The listing is to be transcribed in full, with its images left out.
*** Opening of Source data ***
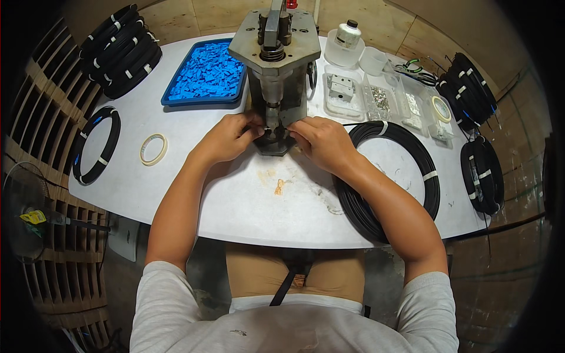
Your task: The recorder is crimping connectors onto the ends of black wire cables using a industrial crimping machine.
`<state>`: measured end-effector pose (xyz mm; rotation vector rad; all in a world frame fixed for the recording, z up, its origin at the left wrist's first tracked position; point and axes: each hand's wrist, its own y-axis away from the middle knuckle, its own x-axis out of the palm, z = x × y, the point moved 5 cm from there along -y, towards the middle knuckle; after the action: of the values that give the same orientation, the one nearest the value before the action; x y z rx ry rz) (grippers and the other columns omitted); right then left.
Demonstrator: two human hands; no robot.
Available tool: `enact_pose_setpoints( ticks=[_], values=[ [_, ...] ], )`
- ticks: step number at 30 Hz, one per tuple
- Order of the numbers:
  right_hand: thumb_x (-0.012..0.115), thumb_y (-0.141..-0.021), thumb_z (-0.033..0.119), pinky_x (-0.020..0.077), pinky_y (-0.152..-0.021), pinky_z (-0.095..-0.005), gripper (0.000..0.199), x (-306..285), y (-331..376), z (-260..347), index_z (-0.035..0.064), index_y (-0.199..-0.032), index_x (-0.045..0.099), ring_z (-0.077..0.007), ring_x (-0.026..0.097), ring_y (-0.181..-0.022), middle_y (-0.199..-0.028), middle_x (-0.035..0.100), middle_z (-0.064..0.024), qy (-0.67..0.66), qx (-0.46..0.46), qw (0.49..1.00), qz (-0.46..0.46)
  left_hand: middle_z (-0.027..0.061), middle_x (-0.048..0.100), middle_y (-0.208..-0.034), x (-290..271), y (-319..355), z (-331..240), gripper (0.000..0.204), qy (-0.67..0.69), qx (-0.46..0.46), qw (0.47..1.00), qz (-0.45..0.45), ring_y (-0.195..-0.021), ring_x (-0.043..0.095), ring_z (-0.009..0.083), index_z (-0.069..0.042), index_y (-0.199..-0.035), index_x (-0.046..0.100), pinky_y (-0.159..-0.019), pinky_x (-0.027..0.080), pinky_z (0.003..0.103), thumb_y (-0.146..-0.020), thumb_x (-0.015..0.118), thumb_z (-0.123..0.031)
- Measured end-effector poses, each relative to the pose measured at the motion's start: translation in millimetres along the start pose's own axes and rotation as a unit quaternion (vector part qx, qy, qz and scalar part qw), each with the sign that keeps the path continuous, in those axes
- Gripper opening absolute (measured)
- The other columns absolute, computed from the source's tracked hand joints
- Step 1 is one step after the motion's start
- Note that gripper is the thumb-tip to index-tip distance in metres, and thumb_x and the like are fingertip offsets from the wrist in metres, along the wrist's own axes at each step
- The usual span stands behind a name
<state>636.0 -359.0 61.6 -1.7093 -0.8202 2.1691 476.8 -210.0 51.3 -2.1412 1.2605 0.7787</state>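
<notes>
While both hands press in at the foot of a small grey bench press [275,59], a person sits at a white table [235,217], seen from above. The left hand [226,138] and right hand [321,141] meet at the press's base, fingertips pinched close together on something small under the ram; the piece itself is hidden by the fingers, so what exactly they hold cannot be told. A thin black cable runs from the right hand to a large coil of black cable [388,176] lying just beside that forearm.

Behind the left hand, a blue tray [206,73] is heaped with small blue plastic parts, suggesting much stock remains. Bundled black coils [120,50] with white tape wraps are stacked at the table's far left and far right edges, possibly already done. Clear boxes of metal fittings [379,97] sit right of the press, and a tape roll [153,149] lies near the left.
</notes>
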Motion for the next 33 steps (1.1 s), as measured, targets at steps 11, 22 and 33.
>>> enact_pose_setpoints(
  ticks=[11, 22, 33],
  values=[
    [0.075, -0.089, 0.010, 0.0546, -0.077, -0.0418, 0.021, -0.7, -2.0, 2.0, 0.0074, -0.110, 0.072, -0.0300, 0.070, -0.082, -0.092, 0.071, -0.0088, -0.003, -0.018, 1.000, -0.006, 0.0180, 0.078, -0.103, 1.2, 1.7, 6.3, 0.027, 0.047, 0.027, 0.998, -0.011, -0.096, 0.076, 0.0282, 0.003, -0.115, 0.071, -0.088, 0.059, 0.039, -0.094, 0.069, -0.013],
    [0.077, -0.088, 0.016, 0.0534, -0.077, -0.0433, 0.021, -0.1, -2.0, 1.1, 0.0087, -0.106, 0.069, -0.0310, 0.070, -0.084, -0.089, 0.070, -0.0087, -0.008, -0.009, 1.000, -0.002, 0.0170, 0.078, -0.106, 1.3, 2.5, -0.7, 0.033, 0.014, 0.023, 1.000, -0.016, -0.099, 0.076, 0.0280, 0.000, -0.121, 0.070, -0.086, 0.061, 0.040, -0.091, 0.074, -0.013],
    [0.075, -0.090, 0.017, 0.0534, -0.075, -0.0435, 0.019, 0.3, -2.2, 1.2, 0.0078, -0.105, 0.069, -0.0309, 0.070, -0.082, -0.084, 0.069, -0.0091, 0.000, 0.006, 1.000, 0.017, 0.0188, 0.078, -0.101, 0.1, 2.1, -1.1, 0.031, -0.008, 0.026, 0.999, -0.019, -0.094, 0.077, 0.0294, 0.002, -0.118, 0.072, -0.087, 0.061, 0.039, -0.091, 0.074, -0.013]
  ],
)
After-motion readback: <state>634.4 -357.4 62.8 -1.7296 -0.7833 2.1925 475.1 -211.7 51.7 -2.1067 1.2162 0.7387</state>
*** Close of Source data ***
Task answer:
Your task: The recorder is crimping connectors onto the ends of black wire cables using a industrial crimping machine.
`<state>`: measured end-effector pose (xyz mm; rotation vector rad; all in a world frame fixed for the recording, z up, its origin at the left wrist's first tracked position; point and axes: each hand's wrist, its own y-axis away from the middle knuckle, its own x-axis out of the palm, z = x × y, the point moved 5 cm from there along -y, towards the middle knuckle; after the action: of the values that give the same orientation, the one nearest the value before the action; x y z rx ry rz) (grippers and the other columns omitted); right then left.
Demonstrator: two human hands; no robot.
Available tool: `enact_pose_setpoints( ticks=[_], values=[ [_, ...] ], )`
- ticks: step number at 30 Hz, one per tuple
- Order of the numbers:
  right_hand: thumb_x (-0.012..0.115), thumb_y (-0.141..-0.021), thumb_z (-0.033..0.119), pinky_x (-0.020..0.077), pinky_y (-0.152..-0.021), pinky_z (-0.095..-0.005), gripper (0.000..0.199), x (-306..285), y (-331..376), z (-260..347), index_z (-0.035..0.064), index_y (-0.199..-0.032), index_x (-0.045..0.099), ring_z (-0.077..0.007), ring_x (-0.026..0.097), ring_y (-0.181..-0.022), middle_y (-0.199..-0.028), middle_x (-0.035..0.100), middle_z (-0.064..0.024), qy (-0.67..0.66), qx (-0.46..0.46), qw (0.49..1.00), qz (-0.46..0.46)
  left_hand: middle_z (-0.027..0.061), middle_x (-0.048..0.100), middle_y (-0.208..-0.034), x (-290..271), y (-319..355), z (-331..240), gripper (0.000..0.204), qy (-0.67..0.69), qx (-0.46..0.46), qw (0.47..1.00), qz (-0.45..0.45), ring_y (-0.195..-0.021), ring_x (-0.043..0.095), ring_z (-0.009..0.083), index_z (-0.069..0.042), index_y (-0.199..-0.035), index_x (-0.046..0.100), pinky_y (-0.159..-0.019), pinky_x (-0.027..0.080), pinky_z (0.003..0.103), thumb_y (-0.146..-0.020), thumb_x (-0.015..0.118), thumb_z (-0.123..0.031)
- Measured end-effector poses, each relative to the pose measured at the motion's start: translation in millimetres along the start pose's own axes and rotation as a unit quaternion (vector part qx, qy, qz and scalar part qw), each with the sign that keeps the path continuous, in those axes
- Gripper opening absolute (measured)
- The other columns absolute, computed from the source's tracked hand joints
- Step 1 is one step after the motion's start
- Note that gripper is the thumb-tip to index-tip distance in metres, and thumb_x and the like are fingertip offsets from the wrist in metres, along the wrist's own axes at each step
- The usual span stands behind a name
<state>636.0 -359.0 61.6 -1.7093 -0.8202 2.1691 476.8 -210.0 51.3 -2.1412 1.2605 0.7787</state>
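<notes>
While both hands press in at the foot of a small grey bench press [275,59], a person sits at a white table [235,217], seen from above. The left hand [226,138] and right hand [321,141] meet at the press's base, fingertips pinched close together on something small under the ram; the piece itself is hidden by the fingers, so what exactly they hold cannot be told. A thin black cable runs from the right hand to a large coil of black cable [388,176] lying just beside that forearm.

Behind the left hand, a blue tray [206,73] is heaped with small blue plastic parts, suggesting much stock remains. Bundled black coils [120,50] with white tape wraps are stacked at the table's far left and far right edges, possibly already done. Clear boxes of metal fittings [379,97] sit right of the press, and a tape roll [153,149] lies near the left.
</notes>
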Motion for the next 33 steps (1.1 s), as measured, targets at steps 11, 22 and 33.
>>> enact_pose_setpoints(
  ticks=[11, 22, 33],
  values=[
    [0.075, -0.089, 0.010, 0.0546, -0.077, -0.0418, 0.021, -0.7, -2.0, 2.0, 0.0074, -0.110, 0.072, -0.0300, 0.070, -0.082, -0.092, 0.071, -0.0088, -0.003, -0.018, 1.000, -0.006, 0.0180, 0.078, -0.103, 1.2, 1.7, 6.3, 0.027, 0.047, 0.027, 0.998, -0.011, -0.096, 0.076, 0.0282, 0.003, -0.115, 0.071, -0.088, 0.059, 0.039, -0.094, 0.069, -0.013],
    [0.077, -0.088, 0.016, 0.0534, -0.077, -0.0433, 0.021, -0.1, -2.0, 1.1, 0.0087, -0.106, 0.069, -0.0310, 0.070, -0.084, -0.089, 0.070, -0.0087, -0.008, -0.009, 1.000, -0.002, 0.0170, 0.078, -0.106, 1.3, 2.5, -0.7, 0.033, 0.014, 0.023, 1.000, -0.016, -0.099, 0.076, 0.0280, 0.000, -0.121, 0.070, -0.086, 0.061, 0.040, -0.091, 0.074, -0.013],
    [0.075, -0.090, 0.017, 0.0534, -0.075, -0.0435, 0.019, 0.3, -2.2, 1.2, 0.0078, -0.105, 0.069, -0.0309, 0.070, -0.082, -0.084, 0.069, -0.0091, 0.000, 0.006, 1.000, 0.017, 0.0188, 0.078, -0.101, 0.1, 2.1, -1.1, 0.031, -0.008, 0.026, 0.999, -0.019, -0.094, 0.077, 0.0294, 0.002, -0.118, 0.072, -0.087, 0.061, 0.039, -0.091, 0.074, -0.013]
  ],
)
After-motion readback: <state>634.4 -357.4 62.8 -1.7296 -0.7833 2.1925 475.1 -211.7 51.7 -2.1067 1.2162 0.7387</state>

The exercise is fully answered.